# Hypothetical Mean

Commentary from an Actuarial and Economic Perspective

## Housing and Gas Prices: Calculating the Impact

James Hamilton’s thoughts on the link between housing and gas prices  reminded me of a rough back-of-the-envelop calculation I did when buying my own home four years ago.

My wife and I bought a home in central Little Rock, with a 10 mile daily (roundtrip) commute.  We paid a premium for the proximity to downtown.  We both place a high value on family time, and likely would have paid this premium regardless.  However, a motivating factor was the possible increase in gas prices.

Little Rock is surrounded by commute communities:  Conway, Sherwood, Cabot, Benton, Maumelle, etc.  I assumed that an alternative housing arrangement would result in an additional 60 miles of driving, for roughly 200 days of work.  Under those assumptions, commuting would add 10,000 miles per year.  Assuming an average of 30 miles per gallon, that’s \$333 per year for gasoline alone.

If you further assume an average expected residency of 20 years and a 3% discount rate, then a \$1 increase in gas prices translates into more than \$5,000 of added cost to the commuters.  That’s \$5000 of potential appreciation for homes like mine.

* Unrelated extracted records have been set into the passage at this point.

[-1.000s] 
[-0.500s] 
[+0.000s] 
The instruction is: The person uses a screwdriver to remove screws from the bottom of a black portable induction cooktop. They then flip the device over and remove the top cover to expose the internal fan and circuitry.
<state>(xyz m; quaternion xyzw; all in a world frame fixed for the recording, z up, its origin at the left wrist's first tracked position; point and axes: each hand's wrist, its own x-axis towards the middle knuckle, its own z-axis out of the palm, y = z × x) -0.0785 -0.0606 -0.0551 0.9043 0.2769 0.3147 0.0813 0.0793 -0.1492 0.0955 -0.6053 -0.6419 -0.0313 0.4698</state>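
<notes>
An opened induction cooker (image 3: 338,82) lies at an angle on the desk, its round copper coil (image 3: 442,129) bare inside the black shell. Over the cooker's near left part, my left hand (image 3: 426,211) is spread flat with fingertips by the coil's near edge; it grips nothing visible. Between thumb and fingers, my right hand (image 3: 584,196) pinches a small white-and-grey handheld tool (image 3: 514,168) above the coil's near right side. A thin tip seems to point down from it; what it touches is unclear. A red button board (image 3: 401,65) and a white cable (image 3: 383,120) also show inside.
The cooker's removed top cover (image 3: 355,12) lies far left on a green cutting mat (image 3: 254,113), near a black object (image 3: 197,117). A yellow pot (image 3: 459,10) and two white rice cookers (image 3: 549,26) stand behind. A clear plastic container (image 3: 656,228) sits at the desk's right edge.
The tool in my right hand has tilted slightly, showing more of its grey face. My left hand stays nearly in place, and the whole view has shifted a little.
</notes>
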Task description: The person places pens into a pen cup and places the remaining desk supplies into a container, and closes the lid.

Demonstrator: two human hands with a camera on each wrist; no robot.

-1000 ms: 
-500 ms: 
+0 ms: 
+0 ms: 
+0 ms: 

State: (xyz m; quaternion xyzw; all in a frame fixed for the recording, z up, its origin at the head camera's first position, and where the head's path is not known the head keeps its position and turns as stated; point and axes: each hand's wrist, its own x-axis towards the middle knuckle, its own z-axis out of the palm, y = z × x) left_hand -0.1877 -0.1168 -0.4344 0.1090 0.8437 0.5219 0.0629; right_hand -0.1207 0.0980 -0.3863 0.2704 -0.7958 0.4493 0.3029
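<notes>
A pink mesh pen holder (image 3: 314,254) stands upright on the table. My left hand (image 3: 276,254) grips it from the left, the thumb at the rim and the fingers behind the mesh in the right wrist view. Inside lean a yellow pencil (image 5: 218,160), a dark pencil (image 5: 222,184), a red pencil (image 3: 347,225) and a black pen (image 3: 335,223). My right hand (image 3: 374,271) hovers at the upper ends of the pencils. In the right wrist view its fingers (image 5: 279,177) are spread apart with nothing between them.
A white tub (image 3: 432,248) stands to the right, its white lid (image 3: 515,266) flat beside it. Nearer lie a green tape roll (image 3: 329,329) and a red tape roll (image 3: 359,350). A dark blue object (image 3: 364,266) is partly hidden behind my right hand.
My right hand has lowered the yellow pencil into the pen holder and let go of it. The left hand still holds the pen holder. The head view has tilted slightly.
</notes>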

That’s one reason I’m not disappointed by the rise in the price of gas.

Notes on assumptions:
* The 20 year residency may be too high.  If you assume a 10 year residency, the gain drops to \$3,000 in present value.

* The days per year assumption is rather low for a full-time employee; I’m implicitly hedging the assumptions against work-at-home opportunities that may become more of a norm in the future.

* A 3% discount rate is a bit low, but it’s roughly the after-tax interest rate for our fixed-rate mortgage.  A 1% increase in that discount rate reduces the potential price appreciation by about \$400 (out of the initial \$5000 estimate).